Sensitivity analysis excluding questions Azure could not answer showed a narrower performance gap between Alice and Azure.

  • Azure was unable to answer some questions in the dataset
  • When these unanswerable questions were excluded, the performance difference between Alice and Azure narrowed
  • This suggests Azure's lower overall correctness was partly driven by its inability to respond to certain questions rather than incorrect responses alone

The study used a consensus-based expert panel evaluation with blinded assessment to score chatbot and nurse responses.

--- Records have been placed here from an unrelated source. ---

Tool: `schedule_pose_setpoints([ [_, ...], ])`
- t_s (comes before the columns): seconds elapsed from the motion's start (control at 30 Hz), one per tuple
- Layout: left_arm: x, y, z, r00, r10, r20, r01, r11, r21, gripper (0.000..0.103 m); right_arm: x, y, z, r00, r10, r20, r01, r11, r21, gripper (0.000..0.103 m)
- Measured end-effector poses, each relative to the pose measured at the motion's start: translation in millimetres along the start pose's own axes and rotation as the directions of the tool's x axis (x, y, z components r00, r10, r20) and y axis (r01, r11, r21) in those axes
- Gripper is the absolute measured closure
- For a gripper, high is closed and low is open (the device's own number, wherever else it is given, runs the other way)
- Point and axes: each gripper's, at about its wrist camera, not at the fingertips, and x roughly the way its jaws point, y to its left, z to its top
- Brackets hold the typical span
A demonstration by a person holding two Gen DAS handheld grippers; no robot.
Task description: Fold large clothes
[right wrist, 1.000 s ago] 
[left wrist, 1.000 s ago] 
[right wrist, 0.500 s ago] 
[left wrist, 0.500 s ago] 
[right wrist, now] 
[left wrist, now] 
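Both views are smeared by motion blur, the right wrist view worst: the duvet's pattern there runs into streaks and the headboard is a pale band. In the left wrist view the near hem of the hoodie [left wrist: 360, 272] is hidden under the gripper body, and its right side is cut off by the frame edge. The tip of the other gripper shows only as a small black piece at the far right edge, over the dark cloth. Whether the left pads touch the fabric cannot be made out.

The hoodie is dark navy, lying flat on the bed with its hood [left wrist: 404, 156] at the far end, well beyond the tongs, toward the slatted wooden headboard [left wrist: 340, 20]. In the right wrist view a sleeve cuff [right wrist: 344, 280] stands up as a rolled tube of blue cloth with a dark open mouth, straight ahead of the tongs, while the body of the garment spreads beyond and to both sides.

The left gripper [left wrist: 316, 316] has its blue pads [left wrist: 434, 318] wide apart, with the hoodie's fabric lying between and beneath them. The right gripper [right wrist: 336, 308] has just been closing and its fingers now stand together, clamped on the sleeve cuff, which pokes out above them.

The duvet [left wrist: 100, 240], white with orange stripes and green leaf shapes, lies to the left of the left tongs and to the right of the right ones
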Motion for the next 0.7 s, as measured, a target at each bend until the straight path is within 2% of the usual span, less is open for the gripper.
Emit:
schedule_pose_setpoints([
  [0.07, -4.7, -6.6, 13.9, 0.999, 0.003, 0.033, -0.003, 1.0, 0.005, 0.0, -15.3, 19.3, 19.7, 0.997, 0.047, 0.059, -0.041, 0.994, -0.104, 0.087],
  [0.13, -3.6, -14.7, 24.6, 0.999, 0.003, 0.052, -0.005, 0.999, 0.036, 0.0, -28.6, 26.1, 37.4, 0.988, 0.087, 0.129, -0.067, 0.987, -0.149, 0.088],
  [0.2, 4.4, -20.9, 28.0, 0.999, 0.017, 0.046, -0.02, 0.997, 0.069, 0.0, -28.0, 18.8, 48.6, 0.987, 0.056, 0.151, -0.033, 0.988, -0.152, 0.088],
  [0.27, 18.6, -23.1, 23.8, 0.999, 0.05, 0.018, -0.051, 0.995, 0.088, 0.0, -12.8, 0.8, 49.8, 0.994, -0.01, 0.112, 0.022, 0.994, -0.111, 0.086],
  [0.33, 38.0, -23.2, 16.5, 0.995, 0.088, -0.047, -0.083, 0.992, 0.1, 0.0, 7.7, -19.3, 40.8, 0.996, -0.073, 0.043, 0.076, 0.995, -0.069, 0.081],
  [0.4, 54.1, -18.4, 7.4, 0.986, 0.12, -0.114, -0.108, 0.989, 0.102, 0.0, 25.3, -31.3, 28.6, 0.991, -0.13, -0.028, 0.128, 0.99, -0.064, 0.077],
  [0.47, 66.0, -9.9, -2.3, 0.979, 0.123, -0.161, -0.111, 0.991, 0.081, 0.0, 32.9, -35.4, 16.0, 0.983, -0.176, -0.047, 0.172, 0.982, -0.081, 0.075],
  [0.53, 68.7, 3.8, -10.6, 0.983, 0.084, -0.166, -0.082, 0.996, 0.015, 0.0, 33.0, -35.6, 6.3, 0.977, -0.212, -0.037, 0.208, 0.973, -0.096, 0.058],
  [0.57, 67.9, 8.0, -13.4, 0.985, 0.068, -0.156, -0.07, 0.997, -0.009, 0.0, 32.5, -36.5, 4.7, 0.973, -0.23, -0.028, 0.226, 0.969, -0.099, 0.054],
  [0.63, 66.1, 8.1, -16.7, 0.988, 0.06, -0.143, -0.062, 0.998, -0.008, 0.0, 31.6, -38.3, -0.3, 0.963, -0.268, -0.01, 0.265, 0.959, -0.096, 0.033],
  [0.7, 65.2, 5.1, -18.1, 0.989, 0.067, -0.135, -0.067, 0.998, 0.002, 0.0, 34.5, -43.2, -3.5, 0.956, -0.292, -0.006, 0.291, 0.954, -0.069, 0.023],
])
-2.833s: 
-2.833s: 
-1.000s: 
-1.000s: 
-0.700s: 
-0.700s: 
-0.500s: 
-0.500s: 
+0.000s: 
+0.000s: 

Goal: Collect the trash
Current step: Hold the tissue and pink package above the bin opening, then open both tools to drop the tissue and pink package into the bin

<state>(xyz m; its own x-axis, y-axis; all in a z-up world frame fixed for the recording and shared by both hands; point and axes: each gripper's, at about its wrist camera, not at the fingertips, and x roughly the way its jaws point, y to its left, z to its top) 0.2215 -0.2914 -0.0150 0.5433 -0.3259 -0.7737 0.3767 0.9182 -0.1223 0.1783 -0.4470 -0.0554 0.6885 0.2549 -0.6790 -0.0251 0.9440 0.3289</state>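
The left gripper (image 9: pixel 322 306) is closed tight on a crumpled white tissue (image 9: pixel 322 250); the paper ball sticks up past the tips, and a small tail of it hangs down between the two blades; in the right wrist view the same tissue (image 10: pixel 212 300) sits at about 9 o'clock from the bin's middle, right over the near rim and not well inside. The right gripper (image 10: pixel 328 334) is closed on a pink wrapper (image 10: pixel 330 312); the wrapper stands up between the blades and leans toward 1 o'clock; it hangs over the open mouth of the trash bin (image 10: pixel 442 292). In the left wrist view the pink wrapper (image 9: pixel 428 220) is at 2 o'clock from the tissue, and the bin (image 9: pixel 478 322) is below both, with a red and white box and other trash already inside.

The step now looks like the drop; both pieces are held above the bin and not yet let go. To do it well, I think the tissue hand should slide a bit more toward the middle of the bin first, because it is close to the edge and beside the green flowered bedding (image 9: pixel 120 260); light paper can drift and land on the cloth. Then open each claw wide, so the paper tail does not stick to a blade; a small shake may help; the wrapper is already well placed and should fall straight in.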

  • A panel of experts evaluated responses in a blinded order using a consensus-based approach
  • Responses were evaluated from nurses and all three AI chatbots
  • Questions were anonymised sexual health queries received by the Melbourne Sexual Health Centre phone line
  • 195 questions were analyzed in total
  • Overall correctness and five specific measures (guidance, accuracy, safety, ease of access, and provision of necessary information) were assessed

All AI chatbots showed susceptibility to generating incorrect information despite generally high safety scores.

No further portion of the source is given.